## [TRY IT]
Using the material below, work out how many lines contain the word "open". Reply with the number and nothing more.

## [EXERCISE DATA]
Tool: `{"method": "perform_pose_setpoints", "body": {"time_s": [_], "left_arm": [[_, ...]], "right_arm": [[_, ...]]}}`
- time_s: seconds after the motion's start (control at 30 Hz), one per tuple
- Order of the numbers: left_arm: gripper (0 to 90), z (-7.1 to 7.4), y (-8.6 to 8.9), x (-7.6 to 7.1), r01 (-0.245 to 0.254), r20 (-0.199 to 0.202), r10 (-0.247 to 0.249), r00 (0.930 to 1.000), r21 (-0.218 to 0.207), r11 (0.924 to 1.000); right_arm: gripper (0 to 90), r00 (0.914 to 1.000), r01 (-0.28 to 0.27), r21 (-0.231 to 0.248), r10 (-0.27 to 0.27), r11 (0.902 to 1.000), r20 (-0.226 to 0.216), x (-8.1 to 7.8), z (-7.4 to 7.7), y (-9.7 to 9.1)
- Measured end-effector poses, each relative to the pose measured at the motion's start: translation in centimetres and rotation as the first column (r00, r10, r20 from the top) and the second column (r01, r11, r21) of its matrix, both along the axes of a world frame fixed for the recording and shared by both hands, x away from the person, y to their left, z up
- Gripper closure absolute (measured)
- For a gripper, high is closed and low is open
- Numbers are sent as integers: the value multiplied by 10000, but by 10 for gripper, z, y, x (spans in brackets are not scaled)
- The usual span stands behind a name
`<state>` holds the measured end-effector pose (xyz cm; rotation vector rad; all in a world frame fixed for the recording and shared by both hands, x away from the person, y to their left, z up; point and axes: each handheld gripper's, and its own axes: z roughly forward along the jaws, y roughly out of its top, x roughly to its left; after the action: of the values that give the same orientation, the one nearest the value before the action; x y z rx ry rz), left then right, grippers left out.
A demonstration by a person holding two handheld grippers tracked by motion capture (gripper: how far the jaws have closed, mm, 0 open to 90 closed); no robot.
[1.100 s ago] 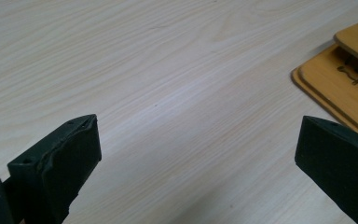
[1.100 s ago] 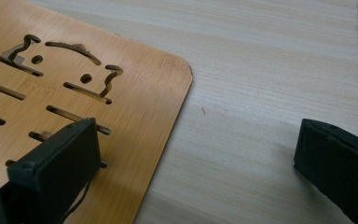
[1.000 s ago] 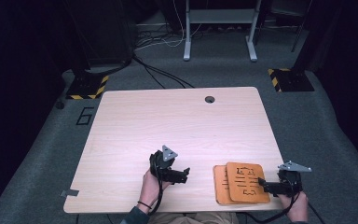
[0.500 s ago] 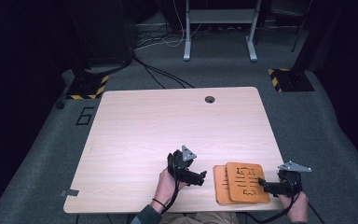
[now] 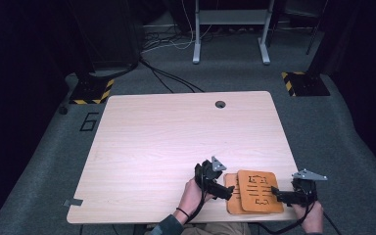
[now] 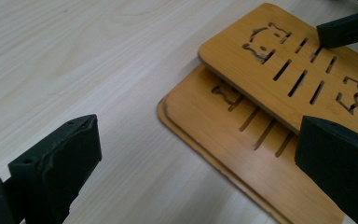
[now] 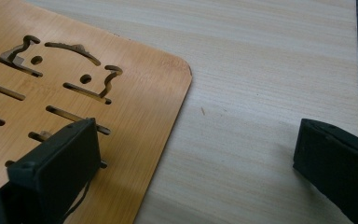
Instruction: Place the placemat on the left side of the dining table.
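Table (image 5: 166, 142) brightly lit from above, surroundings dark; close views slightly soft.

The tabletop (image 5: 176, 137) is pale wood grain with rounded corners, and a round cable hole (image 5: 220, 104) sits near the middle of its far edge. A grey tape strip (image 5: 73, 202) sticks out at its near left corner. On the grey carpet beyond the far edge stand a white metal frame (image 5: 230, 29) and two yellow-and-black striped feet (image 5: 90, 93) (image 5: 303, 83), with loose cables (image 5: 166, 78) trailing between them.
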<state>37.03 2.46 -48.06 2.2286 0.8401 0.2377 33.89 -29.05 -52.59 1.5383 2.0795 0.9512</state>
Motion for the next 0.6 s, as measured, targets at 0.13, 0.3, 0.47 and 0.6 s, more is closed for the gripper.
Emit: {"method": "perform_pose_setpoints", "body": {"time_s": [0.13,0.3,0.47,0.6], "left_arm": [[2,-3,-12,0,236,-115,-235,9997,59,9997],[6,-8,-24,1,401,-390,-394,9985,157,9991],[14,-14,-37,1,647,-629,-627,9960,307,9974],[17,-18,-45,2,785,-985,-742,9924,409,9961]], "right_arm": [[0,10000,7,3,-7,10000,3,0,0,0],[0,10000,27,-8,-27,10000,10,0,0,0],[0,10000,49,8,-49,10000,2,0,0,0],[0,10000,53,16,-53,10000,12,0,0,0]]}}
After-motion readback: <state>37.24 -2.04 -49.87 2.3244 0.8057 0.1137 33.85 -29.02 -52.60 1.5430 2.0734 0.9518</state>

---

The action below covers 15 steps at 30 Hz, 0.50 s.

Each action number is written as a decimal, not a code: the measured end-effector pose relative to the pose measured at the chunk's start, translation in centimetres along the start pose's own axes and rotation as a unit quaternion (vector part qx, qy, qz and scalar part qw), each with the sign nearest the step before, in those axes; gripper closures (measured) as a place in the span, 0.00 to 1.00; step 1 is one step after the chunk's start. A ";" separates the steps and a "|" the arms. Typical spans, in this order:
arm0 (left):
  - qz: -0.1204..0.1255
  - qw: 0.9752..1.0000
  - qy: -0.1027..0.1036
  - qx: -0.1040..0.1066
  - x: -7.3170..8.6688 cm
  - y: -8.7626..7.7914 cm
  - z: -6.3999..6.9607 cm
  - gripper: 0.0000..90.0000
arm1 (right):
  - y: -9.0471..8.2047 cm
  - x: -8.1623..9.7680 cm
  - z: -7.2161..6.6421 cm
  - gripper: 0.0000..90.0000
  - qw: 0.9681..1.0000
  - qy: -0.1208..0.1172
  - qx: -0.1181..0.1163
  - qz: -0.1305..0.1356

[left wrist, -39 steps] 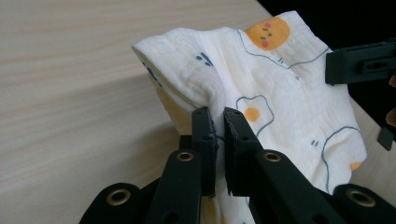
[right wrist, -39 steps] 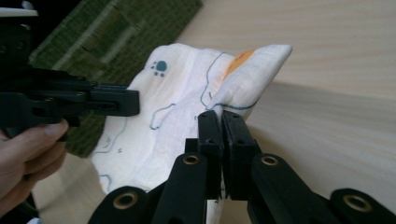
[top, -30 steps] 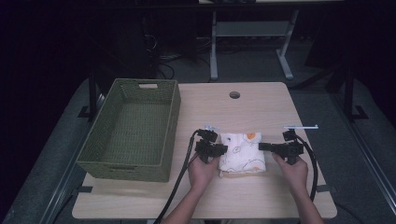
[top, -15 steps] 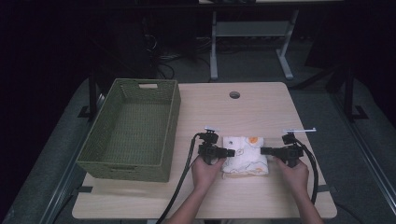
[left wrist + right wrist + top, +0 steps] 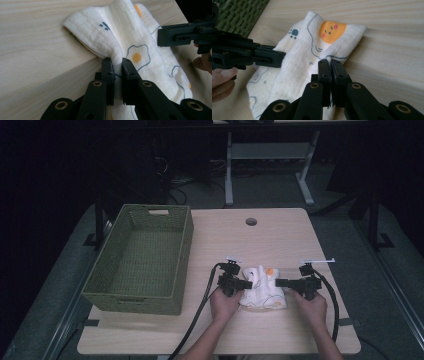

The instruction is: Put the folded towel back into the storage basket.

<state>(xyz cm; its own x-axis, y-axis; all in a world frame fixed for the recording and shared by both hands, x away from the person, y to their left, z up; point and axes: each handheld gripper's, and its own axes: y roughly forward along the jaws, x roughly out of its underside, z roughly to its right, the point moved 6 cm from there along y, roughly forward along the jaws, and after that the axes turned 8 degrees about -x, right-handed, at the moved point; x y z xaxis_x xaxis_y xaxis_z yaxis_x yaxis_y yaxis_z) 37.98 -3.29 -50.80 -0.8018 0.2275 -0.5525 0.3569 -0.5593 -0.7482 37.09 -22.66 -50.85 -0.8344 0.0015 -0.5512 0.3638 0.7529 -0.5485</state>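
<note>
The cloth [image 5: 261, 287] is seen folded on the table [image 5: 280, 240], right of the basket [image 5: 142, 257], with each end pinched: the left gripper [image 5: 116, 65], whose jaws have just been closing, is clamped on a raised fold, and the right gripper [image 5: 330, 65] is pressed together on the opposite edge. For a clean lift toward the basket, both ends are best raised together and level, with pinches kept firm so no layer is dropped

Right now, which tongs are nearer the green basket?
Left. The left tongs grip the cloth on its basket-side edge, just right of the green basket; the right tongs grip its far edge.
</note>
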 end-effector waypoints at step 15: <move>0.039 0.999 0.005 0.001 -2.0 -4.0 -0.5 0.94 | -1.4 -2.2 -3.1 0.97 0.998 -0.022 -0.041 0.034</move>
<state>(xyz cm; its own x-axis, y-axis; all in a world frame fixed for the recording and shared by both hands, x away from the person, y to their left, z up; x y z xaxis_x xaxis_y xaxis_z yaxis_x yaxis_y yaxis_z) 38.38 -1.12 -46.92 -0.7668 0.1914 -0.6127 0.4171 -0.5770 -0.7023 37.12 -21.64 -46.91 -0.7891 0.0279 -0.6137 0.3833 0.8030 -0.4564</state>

## [WRITTEN RESPONSE]
2